Movement Generation brings together key Bay Area leaders of grassroots, racial, economic and environmental justice organizations. As a collective group these leaders work to develop shared goals, strategies, and collaborative campaigns around environmental and food security initiatives to meet the needs of low-income communities of color. They have requested funding for support of their permaculture and food-systems course tailored towards grassroots organizers in communities of color. This course invokes traditional knowledge of land-based peoples and provides organizers with a methodology to resist systems of oppression through the creation of community resiliency.

Partners for Sustainable Pollination is working to help the health of honey bees and other pollinators by increasing bee forage plantings and promoting more sustainable agricultural practices. This organization requested funding to print educational materials and hire additional staff in order to expand their impact and outreach in the Bay Area.

People's Grocery works to improve the health and economy of West Oakland through a local food system. Their vision is for a just food system in West Oakland and for all people. They requested funding for one of their projects, the California Hotel, which has a working greenhouse, active volunteer program and weekly visits from community members who become connected with People’s Grocery from their visibility at this hotel. They are seeking funding to grow their program at the Cal Hotel, which they feel is a perfect microcosm for achieving new outcomes in movement building and improving resident health through food.

Pie Ranch is a unique food system education and advocacy non-profit and a thriving, sustainable farm with the goal of bringing together urban and rural citizens to promote sustainable farming, create a healthier food system, and protect our natural environment. They requested funding in order to support the salary of the Urban Youth Development Coordinator who has launched a new partnership with the John O’Connell High School. Through this partnership, approximately 115-130 students will experience hands on education through visiting and working on the farm. This experience is then linked with class lessons in community supported agriculture, food entrepreneurship, resource and energy conservation, land stewardship, and community and environmental ethics.

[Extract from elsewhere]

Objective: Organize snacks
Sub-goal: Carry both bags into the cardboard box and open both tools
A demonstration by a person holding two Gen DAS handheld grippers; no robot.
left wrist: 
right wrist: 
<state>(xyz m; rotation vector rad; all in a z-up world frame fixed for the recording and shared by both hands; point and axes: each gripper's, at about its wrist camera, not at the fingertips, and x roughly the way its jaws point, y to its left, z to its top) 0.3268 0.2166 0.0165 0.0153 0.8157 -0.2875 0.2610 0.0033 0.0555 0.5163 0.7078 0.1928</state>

San Francisco Waldorf School (SFWS) has partnered with The Little Sisters of the Poor and Laguna Honda Hospital to combine biodynamic agricultural education for their students with service to these two residential communities. On each site, SFWS operates a small urban farm which students visit and work on weekly. They requested funds for gardening supplies and materials to help increase food production in the existing space, thereby increasing the size of the food donation that is made to each partner organization. In addition, they will seek training in horticultural therapy to deliver meaningful agricultural programming to improve the lives of their underserved host communities.